WHAT YOU WILL DO: Go line by line through the entries and show those that hold the string "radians".

Source records:
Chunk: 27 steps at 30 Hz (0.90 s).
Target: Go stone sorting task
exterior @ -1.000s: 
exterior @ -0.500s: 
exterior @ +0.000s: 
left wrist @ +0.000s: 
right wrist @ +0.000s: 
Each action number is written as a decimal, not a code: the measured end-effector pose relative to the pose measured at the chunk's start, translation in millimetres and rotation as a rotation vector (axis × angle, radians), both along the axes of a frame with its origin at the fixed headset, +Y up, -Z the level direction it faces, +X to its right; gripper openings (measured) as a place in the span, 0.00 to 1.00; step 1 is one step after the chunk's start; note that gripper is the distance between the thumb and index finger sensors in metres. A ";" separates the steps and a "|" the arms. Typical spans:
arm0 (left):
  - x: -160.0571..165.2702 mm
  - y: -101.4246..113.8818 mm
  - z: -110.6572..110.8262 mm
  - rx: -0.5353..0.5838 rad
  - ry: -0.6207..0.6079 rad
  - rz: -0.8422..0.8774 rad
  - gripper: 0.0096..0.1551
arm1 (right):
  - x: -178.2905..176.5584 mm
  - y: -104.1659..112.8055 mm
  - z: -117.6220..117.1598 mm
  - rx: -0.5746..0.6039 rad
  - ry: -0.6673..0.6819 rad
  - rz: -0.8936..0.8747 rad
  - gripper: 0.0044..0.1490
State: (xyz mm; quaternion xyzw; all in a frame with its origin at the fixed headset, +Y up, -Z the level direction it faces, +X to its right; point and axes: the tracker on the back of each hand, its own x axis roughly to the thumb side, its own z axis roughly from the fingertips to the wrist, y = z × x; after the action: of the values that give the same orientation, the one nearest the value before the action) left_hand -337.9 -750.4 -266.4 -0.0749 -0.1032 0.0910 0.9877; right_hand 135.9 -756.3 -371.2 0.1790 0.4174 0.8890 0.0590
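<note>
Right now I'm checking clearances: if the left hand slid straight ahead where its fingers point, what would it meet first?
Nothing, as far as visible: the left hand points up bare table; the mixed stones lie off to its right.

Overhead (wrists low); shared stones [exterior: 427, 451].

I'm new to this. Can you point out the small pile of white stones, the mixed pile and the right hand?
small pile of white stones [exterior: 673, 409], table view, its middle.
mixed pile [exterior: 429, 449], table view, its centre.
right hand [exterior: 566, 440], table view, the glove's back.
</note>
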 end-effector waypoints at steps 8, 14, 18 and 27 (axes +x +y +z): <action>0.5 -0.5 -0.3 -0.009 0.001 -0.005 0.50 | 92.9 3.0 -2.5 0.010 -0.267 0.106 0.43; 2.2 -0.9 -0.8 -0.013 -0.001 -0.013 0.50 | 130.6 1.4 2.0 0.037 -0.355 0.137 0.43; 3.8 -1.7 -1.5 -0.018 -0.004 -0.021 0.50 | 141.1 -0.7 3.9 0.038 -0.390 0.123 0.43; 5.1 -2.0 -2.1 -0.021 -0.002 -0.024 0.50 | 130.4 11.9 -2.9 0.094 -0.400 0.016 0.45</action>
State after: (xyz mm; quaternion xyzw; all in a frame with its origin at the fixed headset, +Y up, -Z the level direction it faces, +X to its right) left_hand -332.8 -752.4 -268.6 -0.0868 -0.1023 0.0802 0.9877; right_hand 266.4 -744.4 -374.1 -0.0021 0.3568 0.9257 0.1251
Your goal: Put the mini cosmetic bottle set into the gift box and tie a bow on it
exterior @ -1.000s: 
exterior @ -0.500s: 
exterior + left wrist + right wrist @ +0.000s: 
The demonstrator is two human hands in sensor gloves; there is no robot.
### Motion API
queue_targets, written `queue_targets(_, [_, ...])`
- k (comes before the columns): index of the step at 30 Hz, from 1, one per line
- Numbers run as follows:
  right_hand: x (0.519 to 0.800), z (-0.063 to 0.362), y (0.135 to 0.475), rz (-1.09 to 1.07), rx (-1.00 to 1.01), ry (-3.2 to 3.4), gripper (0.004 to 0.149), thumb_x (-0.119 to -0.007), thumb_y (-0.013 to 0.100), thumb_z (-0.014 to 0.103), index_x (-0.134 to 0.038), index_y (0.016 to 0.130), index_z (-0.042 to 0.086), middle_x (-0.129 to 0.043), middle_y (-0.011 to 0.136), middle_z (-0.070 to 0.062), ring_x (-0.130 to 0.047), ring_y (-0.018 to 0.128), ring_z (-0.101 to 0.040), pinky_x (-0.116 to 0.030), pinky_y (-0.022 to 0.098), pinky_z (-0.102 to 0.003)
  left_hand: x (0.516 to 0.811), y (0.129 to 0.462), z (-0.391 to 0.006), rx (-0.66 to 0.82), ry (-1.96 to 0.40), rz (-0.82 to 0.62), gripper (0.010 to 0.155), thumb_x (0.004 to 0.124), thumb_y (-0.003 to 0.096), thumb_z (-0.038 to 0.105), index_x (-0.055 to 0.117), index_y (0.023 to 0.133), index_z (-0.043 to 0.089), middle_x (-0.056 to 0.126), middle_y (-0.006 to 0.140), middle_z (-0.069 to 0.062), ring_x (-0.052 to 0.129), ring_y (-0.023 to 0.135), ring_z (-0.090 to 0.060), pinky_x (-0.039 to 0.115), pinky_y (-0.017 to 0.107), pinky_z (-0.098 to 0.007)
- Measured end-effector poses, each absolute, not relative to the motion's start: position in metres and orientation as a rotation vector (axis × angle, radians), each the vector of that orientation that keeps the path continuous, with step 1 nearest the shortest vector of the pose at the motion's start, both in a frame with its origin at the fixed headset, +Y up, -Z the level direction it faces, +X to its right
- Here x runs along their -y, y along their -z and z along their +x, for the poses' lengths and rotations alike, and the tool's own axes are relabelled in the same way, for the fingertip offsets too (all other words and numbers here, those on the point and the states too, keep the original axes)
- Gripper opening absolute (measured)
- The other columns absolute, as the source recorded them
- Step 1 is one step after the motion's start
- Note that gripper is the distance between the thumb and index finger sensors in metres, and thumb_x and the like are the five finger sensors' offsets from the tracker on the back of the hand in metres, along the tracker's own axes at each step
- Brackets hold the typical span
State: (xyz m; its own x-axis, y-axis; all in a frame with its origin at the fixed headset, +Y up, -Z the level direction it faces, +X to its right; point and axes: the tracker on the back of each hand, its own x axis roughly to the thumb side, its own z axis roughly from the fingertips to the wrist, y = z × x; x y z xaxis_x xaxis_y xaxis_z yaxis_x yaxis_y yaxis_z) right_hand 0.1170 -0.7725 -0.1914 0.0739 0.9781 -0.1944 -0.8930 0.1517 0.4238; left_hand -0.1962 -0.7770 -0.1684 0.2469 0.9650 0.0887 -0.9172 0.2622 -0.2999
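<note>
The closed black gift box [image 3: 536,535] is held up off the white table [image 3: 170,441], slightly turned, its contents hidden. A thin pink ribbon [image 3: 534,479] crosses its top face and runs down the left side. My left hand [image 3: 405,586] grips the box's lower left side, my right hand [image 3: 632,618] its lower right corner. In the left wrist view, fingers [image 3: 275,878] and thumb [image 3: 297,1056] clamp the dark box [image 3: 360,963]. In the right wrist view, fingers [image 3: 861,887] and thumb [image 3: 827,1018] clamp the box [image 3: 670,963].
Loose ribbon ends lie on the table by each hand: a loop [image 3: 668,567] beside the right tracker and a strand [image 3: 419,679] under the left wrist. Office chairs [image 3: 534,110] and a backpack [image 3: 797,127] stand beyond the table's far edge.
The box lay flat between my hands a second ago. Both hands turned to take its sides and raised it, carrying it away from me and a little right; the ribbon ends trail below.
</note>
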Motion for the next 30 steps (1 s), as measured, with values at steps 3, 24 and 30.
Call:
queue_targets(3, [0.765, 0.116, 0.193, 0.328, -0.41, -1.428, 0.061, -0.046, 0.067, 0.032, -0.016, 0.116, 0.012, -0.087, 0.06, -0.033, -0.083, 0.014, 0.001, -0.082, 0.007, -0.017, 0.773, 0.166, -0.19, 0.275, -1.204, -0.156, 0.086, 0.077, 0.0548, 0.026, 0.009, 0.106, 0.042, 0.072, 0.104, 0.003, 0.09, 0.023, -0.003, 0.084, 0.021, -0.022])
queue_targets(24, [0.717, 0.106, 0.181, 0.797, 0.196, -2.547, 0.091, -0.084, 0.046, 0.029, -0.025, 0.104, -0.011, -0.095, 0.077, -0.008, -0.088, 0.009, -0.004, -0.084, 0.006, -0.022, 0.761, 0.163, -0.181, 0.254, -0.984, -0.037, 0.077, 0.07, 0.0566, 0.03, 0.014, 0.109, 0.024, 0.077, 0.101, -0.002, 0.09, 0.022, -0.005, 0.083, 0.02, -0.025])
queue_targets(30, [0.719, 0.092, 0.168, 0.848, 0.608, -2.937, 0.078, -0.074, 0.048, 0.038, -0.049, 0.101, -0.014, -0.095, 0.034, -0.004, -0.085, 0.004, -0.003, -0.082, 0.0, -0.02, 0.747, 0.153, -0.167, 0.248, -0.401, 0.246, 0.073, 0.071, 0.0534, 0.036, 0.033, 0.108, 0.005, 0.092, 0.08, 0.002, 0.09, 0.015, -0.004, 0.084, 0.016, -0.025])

RESULT FOR THIS EXERCISE:
Each action number is written as a decimal, not a code: the measured end-effector pose relative to the pose measured at the chunk's start, translation in millimetres and rotation as a rotation vector (axis × angle, radians), both along the axes of a frame with its origin at the fixed headset, +Y up, -Z the level direction it faces, +X to its right; gripper openings (measured) as a place in the span, 0.00 to 1.00; step 1 is one step after the chunk's start; note that gripper is the distance between the thumb and index finger sensors in metres. A ";" separates the steps and a "|" the arms. Typical spans:
- Measured end-effector poses, each absolute, not relative to the motion's start: position in metres and orientation as a rotation vector (axis × angle, radians), each the vector of that orientation that keeps the path continuous, with step 1 nearest the shortest vector of the pose at the motion's start, both in a frame with its origin at the fixed headset, +Y up, -Z the level direction it faces, +X to its right

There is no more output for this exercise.